WHAT NEEDS TO BE DONE —
Across the listing that follows, establish how many lines contain the string "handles" and provide that number by itself.

╭─ AVAILABLE DATA

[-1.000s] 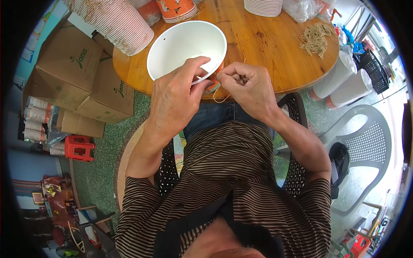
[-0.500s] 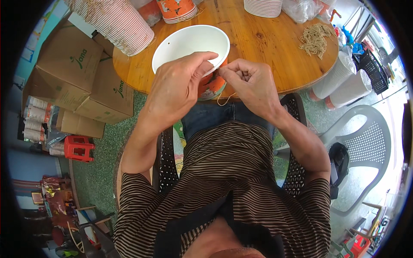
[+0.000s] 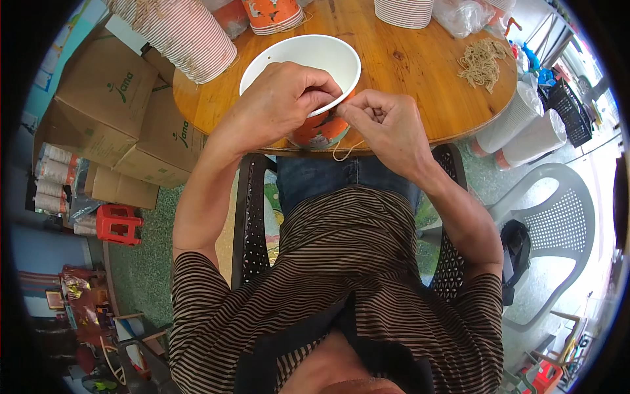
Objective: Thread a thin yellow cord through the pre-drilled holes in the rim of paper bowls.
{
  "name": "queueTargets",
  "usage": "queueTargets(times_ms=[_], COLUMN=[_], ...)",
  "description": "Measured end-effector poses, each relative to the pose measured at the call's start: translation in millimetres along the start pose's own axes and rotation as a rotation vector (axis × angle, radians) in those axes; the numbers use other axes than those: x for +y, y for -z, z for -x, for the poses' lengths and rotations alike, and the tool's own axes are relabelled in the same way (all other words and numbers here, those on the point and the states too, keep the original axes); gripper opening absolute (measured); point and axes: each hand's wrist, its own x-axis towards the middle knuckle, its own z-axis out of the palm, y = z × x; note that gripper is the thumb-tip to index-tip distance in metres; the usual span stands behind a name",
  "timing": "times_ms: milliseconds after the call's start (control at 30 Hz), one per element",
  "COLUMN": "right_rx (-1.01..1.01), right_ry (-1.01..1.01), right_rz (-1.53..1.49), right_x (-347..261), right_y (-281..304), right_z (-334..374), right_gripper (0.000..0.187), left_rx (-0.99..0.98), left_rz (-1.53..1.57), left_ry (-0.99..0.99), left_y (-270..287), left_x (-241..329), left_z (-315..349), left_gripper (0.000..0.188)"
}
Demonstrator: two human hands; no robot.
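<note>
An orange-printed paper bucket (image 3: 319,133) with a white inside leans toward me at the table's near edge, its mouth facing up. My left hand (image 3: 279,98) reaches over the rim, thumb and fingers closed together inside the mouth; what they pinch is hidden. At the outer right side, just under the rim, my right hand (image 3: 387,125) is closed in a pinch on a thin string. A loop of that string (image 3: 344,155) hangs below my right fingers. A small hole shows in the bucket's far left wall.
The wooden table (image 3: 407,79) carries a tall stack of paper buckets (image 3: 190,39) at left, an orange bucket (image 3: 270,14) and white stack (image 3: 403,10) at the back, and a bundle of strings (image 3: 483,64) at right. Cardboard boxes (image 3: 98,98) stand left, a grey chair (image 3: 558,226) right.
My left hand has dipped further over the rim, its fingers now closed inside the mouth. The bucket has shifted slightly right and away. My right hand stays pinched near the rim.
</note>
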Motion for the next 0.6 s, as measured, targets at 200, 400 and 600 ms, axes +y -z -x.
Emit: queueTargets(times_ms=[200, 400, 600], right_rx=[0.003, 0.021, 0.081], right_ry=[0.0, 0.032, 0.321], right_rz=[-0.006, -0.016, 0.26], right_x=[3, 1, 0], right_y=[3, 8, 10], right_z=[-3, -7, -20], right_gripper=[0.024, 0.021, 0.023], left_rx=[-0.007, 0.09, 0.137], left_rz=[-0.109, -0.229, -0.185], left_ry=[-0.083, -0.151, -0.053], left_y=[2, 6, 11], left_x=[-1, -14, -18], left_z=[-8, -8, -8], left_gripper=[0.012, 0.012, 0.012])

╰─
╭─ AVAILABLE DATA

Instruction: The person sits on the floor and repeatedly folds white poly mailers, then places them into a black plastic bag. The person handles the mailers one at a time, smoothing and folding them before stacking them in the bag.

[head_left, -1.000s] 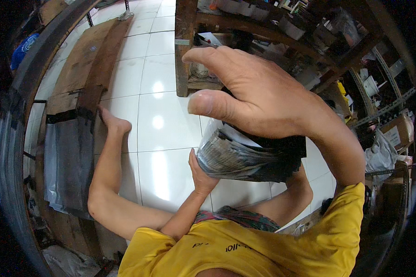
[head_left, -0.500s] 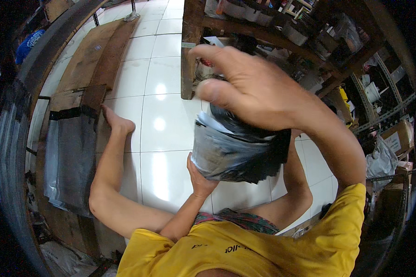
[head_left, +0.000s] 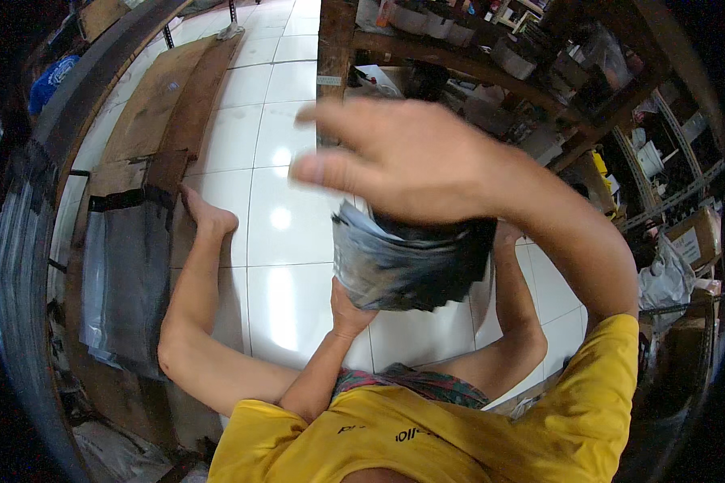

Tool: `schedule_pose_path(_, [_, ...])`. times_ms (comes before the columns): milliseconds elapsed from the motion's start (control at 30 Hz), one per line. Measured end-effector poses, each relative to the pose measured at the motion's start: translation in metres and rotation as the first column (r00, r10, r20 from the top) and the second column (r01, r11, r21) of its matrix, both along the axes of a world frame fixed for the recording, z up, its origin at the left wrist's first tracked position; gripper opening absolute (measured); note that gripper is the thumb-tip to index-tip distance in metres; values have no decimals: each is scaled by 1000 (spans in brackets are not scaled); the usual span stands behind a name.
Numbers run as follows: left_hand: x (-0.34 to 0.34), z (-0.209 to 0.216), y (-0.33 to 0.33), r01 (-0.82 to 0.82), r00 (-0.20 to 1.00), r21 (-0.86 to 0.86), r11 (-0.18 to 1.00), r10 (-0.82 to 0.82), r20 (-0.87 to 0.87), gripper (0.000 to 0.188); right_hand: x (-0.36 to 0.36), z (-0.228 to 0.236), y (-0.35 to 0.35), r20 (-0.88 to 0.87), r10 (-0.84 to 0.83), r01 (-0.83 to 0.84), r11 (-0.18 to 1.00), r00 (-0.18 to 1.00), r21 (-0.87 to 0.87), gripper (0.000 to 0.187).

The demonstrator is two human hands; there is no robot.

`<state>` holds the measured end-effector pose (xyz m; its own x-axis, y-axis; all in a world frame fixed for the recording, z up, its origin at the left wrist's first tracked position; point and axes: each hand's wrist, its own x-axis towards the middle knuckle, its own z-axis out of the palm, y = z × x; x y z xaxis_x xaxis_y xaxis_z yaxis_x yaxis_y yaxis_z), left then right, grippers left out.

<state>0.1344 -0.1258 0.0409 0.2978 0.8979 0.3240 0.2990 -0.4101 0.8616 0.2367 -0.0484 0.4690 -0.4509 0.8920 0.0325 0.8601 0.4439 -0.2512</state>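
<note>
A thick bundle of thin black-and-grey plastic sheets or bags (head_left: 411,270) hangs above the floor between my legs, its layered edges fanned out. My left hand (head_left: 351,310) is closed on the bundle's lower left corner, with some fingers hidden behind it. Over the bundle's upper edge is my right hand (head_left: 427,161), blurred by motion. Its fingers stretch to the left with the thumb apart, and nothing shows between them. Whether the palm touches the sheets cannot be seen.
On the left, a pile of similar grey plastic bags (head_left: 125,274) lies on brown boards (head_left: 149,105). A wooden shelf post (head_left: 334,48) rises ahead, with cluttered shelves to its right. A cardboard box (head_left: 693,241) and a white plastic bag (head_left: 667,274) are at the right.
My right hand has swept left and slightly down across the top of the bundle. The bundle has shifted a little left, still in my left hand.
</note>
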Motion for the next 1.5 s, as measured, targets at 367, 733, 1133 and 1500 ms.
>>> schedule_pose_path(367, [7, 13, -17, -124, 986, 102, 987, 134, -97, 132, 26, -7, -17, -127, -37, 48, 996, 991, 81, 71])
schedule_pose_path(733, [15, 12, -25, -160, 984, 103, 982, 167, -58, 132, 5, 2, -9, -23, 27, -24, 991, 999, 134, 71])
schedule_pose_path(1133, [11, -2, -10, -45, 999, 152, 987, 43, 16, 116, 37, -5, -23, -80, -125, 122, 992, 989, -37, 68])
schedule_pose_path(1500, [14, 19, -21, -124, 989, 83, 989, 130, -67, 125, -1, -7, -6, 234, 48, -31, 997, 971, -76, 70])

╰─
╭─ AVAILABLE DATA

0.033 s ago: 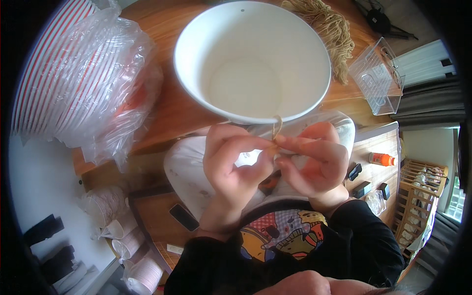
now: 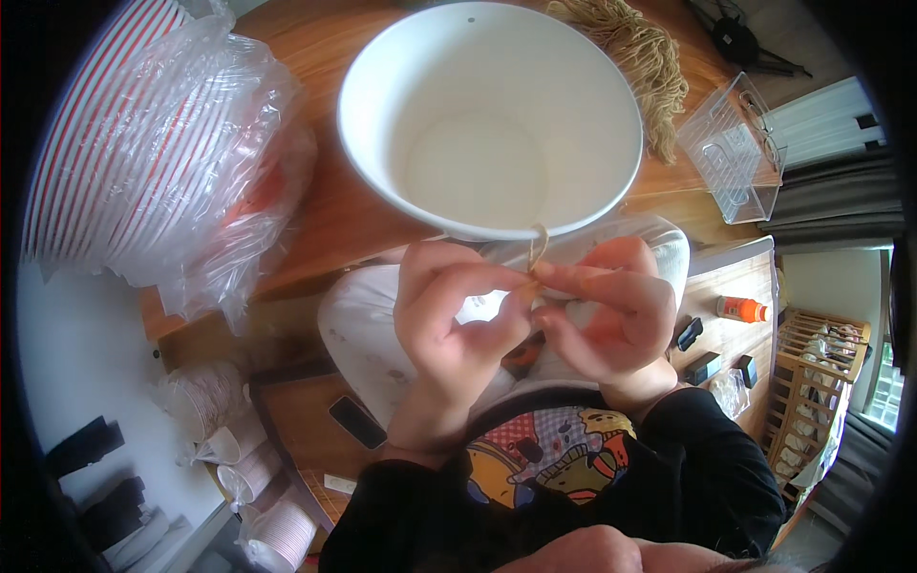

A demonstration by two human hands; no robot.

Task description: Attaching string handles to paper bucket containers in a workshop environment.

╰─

WRITTEN ANSWER —
2